Step 2: Start Advertising (Facebook, web page, local papers, etc).  Create 8.5 x 11 flyers, print a couple hundred and distribute them to your cadets. (note: If you don't have 25+ cadets, then print 100.. don't get crazy all at once).  While advertising, have a mechanism for people to get in touch with you when they see your advertising copy.  Phone, email, FB, etc. Whatever it is:  keep track of the people who contact you, and GET BACK TO THEM ASAP.  Pay $40 for some facebook advertising.  Get a cadet to fix your web page. (no lie, GI: had an interested pilot who had been researching CAP contact me about 4 days before our open house. He'd looked at three squadrons, and the other two didn't look like they did anything. He said "Your website is actually active and has info on it, so I picked you guys!" Then he said "And then this Facebook ad popped up and totally sealed the deal!"  #WINNING!)

Step 3: Stop taking "walk-ins" until your Open House. This is easier than it looks, but people totally lose their minds over doing this because we desperately cling to anybody who walks in the door interested in CAP like Jack and Rose to an errant piece of the Titanic.  Stop doing that. You're not that desperate.  Give a walk-in the nickle tour, talk about CAP, and then give them a flyer for the upcoming open house, get their contact info for follow up, and say "If you want to join, come on the 17th of September to our Open House.."   Like its not an option to do otherwise.

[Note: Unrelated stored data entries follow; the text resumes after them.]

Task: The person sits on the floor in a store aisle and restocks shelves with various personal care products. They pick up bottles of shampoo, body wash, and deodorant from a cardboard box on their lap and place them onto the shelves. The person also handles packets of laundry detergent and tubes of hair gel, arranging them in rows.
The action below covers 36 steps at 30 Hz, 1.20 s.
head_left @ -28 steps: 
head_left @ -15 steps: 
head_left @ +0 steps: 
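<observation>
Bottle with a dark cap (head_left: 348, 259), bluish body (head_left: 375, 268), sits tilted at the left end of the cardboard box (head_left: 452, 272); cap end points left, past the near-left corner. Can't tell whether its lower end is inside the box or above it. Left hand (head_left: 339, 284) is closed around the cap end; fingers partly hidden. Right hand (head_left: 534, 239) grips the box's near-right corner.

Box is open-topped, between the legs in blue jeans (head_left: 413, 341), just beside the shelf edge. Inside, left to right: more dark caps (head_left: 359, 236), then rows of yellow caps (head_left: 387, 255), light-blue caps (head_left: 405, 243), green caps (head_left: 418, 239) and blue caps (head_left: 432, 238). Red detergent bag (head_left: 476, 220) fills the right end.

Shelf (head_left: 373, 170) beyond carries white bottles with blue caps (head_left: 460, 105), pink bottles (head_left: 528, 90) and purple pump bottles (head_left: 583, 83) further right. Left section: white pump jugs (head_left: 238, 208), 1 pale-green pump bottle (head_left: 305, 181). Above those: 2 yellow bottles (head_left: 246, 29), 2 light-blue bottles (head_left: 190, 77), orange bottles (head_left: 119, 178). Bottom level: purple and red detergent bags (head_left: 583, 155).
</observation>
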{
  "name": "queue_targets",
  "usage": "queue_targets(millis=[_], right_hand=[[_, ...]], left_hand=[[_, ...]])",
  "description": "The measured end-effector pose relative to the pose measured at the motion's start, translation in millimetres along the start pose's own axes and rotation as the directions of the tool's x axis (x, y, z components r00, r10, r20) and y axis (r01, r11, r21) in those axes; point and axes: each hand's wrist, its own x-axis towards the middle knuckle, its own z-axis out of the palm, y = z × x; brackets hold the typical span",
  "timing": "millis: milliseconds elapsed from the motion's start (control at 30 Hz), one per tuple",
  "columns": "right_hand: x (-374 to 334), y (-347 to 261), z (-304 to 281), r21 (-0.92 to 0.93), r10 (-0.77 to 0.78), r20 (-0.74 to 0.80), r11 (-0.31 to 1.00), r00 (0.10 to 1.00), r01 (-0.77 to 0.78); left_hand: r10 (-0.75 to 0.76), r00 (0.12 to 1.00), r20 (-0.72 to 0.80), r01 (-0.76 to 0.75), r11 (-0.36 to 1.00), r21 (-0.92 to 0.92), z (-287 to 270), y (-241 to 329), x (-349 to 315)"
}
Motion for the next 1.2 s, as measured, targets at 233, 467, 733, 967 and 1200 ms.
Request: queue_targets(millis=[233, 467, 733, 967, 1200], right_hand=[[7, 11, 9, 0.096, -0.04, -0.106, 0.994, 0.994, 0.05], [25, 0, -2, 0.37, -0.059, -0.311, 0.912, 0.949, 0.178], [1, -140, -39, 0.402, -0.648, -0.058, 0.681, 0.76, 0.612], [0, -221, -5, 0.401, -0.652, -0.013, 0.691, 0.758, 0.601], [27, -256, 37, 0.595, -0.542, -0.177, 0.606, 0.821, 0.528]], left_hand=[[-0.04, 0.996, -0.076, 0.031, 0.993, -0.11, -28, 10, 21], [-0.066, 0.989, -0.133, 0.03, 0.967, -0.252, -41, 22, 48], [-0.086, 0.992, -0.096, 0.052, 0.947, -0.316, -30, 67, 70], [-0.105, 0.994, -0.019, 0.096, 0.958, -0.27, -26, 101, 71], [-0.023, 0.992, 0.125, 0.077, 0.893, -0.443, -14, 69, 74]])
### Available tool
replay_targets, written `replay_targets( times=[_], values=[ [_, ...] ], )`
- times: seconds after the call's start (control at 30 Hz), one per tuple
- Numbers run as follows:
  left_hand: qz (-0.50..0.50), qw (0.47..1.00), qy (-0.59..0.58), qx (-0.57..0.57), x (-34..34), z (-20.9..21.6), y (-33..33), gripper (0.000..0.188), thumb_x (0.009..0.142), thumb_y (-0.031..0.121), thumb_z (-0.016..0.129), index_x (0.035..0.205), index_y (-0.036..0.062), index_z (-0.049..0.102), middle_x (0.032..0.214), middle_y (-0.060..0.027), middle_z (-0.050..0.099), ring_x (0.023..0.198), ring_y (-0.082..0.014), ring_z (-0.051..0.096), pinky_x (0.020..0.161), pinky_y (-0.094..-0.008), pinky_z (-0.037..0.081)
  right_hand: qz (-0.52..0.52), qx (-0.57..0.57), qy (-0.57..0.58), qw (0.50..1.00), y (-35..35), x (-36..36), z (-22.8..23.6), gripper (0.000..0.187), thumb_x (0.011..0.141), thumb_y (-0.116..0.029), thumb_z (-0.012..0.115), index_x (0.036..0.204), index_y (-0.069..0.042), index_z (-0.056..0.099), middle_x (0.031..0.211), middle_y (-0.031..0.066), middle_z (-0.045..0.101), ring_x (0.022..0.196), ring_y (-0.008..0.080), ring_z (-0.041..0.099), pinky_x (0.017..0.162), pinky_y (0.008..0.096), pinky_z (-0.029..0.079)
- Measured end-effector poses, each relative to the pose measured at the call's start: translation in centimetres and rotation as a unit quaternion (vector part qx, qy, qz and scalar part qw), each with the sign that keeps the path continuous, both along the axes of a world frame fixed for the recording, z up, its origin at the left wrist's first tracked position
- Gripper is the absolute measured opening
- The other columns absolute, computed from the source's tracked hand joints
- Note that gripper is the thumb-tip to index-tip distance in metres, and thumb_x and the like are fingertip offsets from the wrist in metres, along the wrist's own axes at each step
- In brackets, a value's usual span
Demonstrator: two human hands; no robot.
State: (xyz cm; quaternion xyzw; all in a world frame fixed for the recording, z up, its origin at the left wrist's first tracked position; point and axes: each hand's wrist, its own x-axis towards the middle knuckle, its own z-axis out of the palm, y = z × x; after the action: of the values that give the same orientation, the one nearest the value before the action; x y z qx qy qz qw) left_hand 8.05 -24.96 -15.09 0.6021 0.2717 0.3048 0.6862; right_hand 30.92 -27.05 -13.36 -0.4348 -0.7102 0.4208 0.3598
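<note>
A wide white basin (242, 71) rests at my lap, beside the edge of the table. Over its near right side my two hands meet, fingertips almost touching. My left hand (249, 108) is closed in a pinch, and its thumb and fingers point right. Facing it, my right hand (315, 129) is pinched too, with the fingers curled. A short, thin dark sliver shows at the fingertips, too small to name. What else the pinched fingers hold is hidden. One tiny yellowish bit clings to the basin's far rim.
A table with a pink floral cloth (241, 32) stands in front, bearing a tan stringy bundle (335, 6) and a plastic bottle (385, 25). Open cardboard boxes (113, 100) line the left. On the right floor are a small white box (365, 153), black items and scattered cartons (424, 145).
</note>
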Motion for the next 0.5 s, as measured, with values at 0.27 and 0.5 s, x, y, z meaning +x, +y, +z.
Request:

Step 4: Run a cool Open House event.  Setup some displays (simulator, ES display, etc). Have a quick slide presentation, like maybe 20-25 minutes TOPS. "This is CAP, this is where we've been, this is what we do, here's how you join."  Start five minutes after your advertised start time, post the colors, introduce yourself,  do your Powerpoint (that you practiced, RIGHT?), have your c/CC or a senior cadet do what the BSA calls the "Call to join" (Short version: "here's why CAP is so darn cool, this is why I do it, and you wanna be cool like me, right?"), do some quick Q&A, then let moms, dads and their offspring walk around, look at your recruiting displays, yank and bank on the simulator, munch on cookies (did I mention you better have food) and pick up a membership packet.

(SIDE NOTE: membership packet. Two pocket color folder. Inside you can have a brochure, a letter from the commander saying "hey, we're really glad you want to join us!," a sheet that explains the inprocessing night, one that says "Here, fill this out and bring it on inprocessing night with money" [we do $38 for dues and $55 for 'doo-dads' like nametags, patches, belts, BDU cap, etc].  Contact information for "For more information" people like your Deputy for Cadets or your Ops O.  Its pretty much "OK, you gave mom & dad the full court press, they're gonna take this home, read it, have more questions, etc...")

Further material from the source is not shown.